[EXERCISE] From the entries, filter out every line that lacks "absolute" and copy the rest.

......

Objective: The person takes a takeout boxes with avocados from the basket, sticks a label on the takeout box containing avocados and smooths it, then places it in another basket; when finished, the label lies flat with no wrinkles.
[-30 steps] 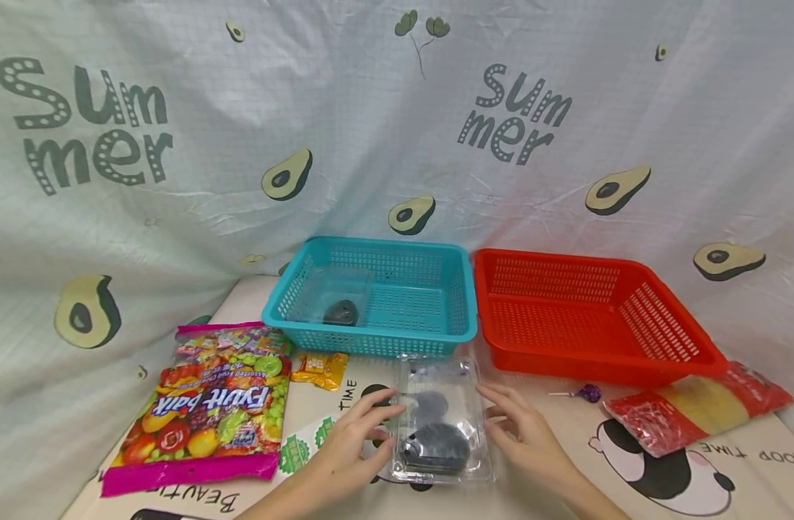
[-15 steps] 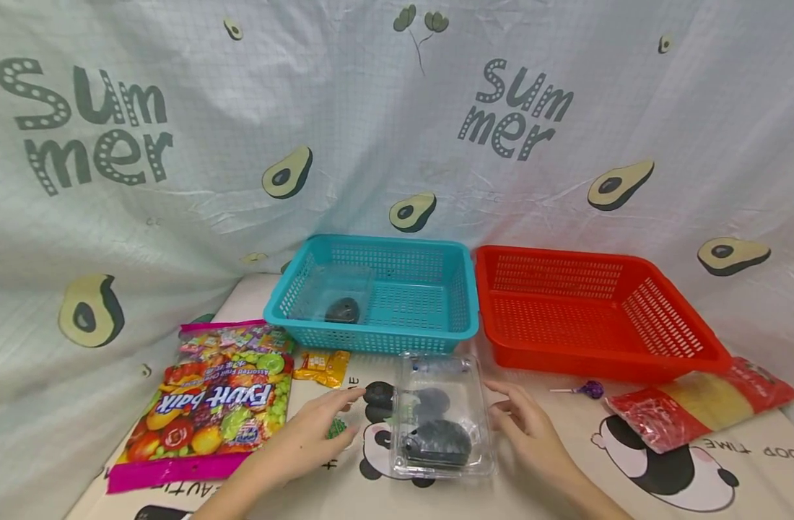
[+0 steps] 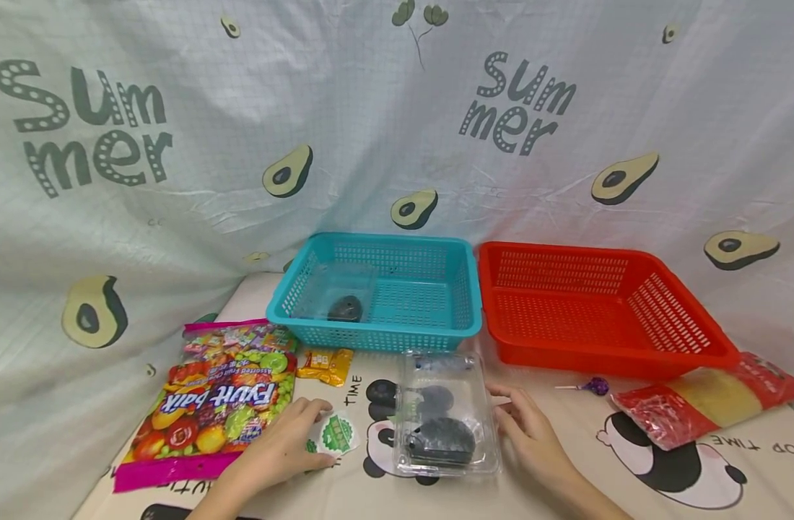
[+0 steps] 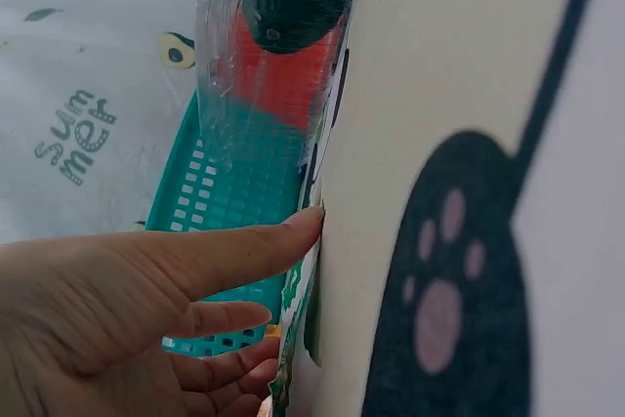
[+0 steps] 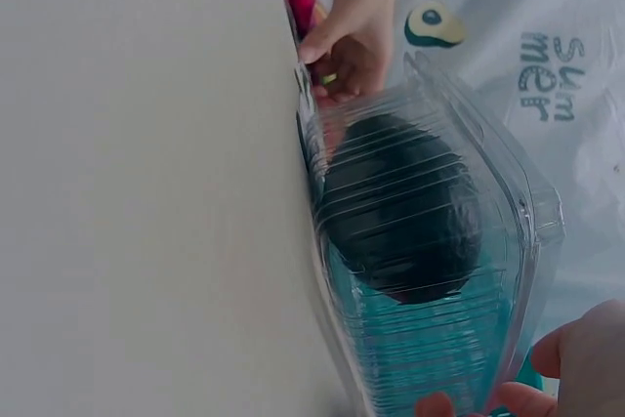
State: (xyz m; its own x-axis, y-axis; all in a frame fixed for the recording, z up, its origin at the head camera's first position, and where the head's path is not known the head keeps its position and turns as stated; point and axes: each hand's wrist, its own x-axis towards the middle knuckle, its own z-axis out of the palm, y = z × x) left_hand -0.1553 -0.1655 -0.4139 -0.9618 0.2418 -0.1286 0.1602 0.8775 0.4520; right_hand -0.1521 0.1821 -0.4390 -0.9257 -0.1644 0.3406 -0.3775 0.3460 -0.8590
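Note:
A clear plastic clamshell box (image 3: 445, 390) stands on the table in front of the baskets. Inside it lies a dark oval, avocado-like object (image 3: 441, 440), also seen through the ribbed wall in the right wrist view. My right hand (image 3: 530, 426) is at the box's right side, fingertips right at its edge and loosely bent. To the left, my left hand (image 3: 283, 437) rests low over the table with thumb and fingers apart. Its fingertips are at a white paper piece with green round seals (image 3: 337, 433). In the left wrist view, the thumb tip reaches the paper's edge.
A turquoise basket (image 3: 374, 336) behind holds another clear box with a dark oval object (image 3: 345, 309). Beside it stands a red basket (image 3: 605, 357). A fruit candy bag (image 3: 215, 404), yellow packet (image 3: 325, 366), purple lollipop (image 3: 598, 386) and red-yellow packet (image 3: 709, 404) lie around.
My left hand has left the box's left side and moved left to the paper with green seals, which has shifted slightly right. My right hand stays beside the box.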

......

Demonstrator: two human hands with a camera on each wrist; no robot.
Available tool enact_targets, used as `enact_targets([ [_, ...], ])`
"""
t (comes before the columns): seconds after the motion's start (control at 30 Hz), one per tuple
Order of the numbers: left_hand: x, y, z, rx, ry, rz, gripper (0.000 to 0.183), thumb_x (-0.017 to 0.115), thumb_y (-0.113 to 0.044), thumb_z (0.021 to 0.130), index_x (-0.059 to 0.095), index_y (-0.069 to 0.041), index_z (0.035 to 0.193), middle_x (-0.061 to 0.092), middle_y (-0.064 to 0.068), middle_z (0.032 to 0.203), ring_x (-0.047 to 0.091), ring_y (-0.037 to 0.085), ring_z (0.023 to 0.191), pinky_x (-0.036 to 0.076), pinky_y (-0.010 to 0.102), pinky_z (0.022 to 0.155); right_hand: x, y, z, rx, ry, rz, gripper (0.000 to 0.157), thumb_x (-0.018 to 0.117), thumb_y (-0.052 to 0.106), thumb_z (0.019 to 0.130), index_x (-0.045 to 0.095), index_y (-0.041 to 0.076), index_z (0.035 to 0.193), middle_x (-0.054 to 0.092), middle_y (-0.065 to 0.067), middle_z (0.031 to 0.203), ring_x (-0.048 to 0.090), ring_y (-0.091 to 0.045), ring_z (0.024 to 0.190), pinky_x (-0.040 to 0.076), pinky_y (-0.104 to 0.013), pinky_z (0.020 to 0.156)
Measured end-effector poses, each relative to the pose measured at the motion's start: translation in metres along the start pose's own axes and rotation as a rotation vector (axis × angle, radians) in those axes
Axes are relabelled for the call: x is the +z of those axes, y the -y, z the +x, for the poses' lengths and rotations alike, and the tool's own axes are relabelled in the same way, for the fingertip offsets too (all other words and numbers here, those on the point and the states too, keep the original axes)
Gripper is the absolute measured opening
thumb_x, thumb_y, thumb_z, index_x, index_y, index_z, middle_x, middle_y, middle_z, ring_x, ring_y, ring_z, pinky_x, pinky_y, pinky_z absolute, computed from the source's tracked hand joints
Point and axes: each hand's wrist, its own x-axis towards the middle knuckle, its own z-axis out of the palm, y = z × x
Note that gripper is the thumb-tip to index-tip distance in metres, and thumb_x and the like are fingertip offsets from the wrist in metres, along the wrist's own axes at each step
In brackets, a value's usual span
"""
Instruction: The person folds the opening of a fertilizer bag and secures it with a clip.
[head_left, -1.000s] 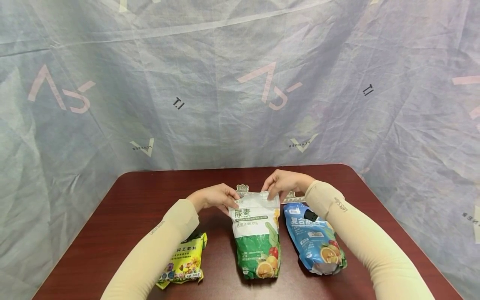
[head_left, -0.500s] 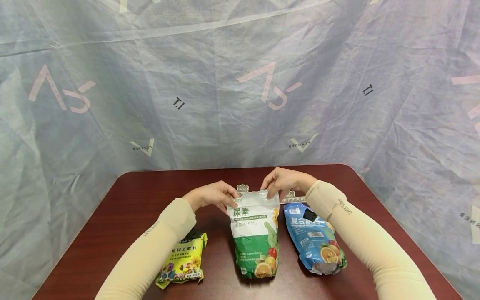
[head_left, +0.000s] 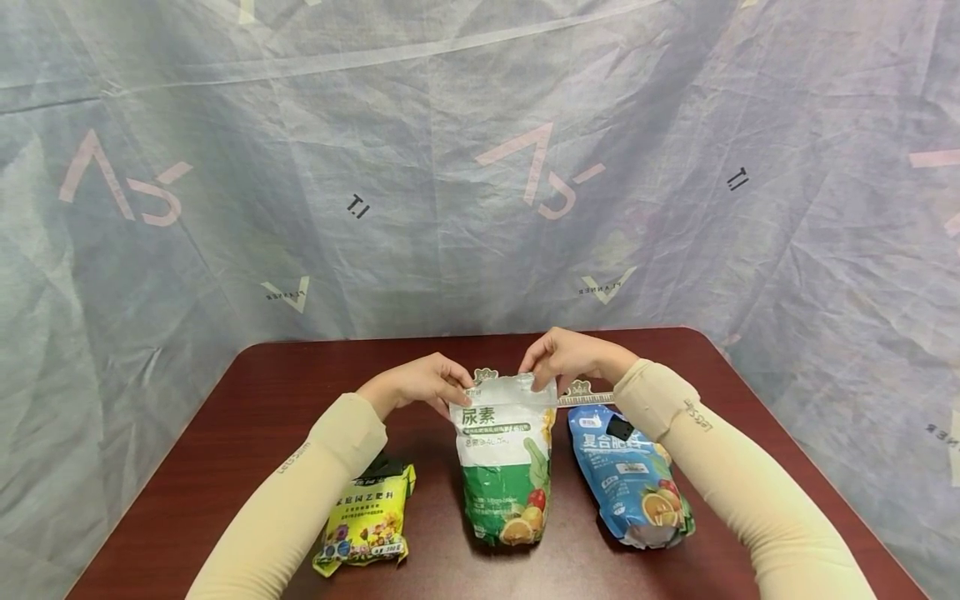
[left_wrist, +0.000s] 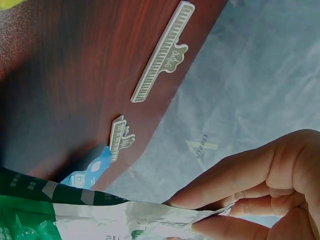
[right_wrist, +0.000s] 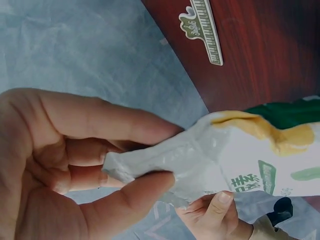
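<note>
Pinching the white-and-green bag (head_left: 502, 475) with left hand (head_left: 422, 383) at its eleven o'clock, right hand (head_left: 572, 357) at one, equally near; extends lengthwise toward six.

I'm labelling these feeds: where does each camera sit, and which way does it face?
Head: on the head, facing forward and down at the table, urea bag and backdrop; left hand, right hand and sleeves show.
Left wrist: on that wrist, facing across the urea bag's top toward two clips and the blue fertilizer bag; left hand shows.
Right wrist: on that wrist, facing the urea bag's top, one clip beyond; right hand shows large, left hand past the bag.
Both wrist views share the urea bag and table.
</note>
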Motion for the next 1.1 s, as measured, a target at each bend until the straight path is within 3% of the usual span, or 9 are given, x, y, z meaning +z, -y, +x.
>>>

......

[RESPONSE BOX]
Gripper is the absolute measured opening
thumb_x, thumb_y, thumb_z, index_x, index_y, index_z, middle_x, middle_y, middle_z, ring_x, ring_y, ring_z, pinky_x, pinky_y, pinky_z absolute, computed from the source's tracked hand joints

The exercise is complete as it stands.